NOTES TO CONDENSED CONSOLIDATED FINANCIAL STATEMENTS — (Continued)
(unaudited)

Future maturities of long-term debt as of September 30, 2006 were as follows (in thousands):
 
         
Year ending December 31,
       
2006
  $ 109  
2007
    442  
2008
    446  
2009
    450  
2010
    454  
Thereafter
    317,409  
         
Total long-term debt (including current portion)
  $ 319,310  
         
 
3.   Employee Stock Based Compensation
 
2005 Equity Incentive Plan
 
Under its 2005 Equity Incentive Plan (“2005 Plan”), the Company is authorized to grant stock-based awards in the form of incentive stock options, non-qualified stock options, restricted stock and other common stock-based awards. The maximum number of common shares reserved for the grant of awards under the 2005 Plan is 2.2 million, subject to adjustment as provided by the 2005 Plan. No more than 2.2 million shares may be made subject to options or stock appreciation rights (“SARs”) granted under the 2005 Plan and no more than 1.1 million shares may be made subject to stock-based awards other than options or SARs. Stock options and SARs granted under the 2005 Plan may not have a term exceeding 10 years from the date of grant.
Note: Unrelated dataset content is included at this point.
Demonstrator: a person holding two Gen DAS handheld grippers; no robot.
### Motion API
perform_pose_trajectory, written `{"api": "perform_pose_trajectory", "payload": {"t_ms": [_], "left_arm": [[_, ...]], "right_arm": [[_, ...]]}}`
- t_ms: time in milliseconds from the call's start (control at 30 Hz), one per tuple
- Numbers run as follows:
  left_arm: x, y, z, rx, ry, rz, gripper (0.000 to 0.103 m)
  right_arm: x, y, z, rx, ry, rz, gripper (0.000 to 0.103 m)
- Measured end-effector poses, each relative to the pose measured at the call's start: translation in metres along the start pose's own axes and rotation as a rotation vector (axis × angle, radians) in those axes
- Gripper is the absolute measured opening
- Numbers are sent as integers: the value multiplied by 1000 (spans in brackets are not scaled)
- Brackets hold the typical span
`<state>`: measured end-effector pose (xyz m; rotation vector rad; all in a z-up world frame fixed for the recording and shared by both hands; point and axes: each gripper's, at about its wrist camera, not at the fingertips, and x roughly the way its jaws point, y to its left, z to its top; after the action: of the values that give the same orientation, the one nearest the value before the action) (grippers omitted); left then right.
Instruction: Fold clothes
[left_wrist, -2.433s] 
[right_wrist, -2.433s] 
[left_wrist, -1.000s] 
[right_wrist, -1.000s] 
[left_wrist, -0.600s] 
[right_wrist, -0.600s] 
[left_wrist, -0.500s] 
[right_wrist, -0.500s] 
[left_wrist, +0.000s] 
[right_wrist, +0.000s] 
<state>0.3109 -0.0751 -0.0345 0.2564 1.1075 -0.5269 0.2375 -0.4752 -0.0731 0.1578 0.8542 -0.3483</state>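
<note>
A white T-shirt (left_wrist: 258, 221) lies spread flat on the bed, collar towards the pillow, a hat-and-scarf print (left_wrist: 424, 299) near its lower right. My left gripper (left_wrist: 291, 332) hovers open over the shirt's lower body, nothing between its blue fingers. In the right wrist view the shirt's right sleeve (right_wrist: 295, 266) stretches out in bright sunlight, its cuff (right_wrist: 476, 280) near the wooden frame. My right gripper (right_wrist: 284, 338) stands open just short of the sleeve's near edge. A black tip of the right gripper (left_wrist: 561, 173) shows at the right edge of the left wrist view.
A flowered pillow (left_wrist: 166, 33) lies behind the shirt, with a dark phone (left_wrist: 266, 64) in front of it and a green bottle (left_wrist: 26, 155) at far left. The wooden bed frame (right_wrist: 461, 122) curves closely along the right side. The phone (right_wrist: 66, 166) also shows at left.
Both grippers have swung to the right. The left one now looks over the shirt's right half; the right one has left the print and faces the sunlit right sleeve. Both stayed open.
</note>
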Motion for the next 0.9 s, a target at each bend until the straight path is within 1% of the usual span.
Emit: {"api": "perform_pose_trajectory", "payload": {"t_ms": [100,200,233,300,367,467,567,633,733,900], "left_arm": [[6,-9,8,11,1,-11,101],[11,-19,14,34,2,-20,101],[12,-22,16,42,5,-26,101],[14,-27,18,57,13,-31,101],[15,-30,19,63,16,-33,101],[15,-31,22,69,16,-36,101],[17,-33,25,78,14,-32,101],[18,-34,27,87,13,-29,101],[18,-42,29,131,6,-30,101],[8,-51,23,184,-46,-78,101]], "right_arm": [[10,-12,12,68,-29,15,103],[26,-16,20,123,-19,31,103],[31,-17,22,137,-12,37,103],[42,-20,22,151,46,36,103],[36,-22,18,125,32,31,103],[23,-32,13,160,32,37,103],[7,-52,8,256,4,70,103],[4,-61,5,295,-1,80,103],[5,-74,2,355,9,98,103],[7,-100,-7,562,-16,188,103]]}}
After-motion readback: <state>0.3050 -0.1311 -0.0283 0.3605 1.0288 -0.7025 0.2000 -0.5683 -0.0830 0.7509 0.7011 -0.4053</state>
The 2005 Plan also provides that all awards will become fully vested and/or exercisable upon a change in control (as defined in the 2005 Plan). Other specific terms for awards granted under the 2005 Plan shall be determined by the Company’s board of directors (or a committee of its members). Historically, awards granted under the 2005 Plan generally vest ratably over a three-year period. As of September 30, 2006, 1.2 million shares were available for issuance under the 2005 Plan, 733,000 of which may be made subject to stock-based awards other than options or SARs.
 
1998 Stock Incentive Plan
 
Under the Builders FirstSource, Inc. 1998 Stock Incentive Plan (“1998 Plan”), the Company was authorized to issue shares of common stock pursuant to awards granted in various forms, including incentive stock options, non-qualified stock options and other stock-based awards. The 1998 Plan also authorized the sale of common stock on terms determined by the Company’s board of directors.
 
Stock options granted under the 1998 Plan generally cliff vest after a period of seven to nine years. A portion of certain option grants are subject to acceleration if certain financial targets are met. These financial targets include return on net assets and earnings before interest, taxes, depreciation and amortization. These targets are based on the performance of the operating group in which the employee performs their responsibilities and the performance of the Company as a whole for employees whose job responsibilities cover all of the Company. To date, these targets have generally been met. The expiration date is generally 10 years subsequent to date of issuance. As of January 1, 2005, no further grants will be made under the 1998 Plan.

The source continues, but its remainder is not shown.